◆ What is being asked
In the listing beneath this line, copy exactly the lines starting with the one containing "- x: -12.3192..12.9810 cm" and going on through the one containing "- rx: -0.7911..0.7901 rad".

◆ ◆ ◆ ◆

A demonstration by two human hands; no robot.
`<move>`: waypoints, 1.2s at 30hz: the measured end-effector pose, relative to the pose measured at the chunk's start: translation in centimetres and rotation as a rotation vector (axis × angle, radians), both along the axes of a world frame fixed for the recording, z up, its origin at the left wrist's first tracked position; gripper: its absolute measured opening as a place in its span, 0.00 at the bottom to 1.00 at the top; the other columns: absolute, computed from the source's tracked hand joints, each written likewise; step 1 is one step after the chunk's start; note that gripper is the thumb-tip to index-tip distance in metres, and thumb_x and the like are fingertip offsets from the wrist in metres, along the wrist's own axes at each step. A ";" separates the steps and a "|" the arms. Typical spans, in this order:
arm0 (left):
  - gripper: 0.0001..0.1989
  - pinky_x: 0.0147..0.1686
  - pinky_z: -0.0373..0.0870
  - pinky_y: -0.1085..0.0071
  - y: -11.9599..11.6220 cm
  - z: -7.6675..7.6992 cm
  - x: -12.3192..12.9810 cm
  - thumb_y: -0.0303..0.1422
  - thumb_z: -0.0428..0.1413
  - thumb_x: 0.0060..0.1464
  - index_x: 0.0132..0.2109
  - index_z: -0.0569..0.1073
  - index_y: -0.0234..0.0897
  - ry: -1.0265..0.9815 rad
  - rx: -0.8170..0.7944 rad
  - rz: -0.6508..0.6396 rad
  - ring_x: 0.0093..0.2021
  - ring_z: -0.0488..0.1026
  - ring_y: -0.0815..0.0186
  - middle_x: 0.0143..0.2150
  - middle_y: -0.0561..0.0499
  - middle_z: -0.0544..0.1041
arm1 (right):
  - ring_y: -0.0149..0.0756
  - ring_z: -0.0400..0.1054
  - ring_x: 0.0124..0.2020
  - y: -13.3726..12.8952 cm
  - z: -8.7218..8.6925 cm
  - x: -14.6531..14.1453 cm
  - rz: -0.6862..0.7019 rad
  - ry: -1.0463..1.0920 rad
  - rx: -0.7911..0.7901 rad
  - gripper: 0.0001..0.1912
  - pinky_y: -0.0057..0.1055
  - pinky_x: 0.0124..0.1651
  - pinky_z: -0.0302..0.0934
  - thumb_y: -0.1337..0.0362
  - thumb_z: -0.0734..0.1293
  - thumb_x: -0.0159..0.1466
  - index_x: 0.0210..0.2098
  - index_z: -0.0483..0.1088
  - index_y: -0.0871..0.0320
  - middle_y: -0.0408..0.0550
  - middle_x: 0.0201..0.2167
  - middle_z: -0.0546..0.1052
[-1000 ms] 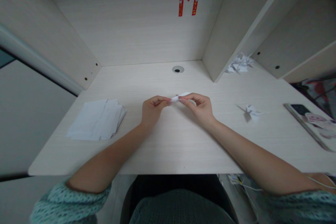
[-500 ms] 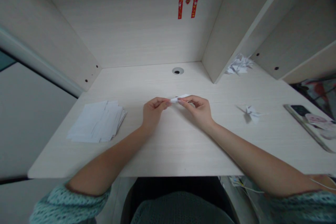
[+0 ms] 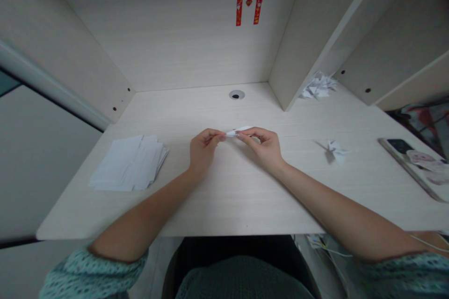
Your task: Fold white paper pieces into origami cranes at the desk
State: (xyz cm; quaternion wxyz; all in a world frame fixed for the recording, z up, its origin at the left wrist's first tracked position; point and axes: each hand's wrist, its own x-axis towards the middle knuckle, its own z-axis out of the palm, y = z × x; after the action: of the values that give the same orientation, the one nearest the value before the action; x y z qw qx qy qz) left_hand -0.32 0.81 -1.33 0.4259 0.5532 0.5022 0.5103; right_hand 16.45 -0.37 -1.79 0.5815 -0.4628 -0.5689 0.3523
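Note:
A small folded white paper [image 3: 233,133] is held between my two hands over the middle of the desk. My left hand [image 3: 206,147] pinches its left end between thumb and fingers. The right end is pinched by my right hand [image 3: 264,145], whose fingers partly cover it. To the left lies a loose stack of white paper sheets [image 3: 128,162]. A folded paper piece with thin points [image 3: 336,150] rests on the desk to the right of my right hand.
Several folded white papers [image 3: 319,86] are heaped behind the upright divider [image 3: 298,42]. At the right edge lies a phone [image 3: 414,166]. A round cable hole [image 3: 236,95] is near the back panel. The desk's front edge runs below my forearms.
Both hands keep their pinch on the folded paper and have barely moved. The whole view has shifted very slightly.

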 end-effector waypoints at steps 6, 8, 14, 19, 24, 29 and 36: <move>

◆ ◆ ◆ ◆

◆ Response to the task
  - x: -12.3192..12.9810 cm
  - thumb_y: -0.0303..0.1422
  - thumb_z: -0.0428..0.1413
  - thumb_x: 0.0060..0.1464
  - index_x: 0.0132..0.2109
  - index_z: -0.0569..0.1073
  - index_y: -0.0234..0.0897
  - ry: -1.0265..0.9815 rad
  - rx: -0.8170..0.7944 rad
  - rz: -0.6508..0.6396 rad
  - ring_x: 0.0093..0.2021
  - ring_z: -0.0488..0.1026
  - ring_y: -0.0815..0.0186
  - middle_x: 0.0143..0.2150
  - middle_y: -0.0561..0.0499
  - middle_z: -0.0544..0.1041
arm1 (right):
  - ring_y: -0.0149..0.0756
  - ring_z: -0.0400..0.1054
  - ring_x: 0.0124..0.2020
  - y: -13.3726..12.8952 cm
  - z: -8.7218..8.6925 cm
  - x: -14.6531..14.1453 cm
  - rz: -0.6862..0.7019 rad
  - ry: -1.0463..1.0920 rad
  - rx: -0.7911..0.7901 rad

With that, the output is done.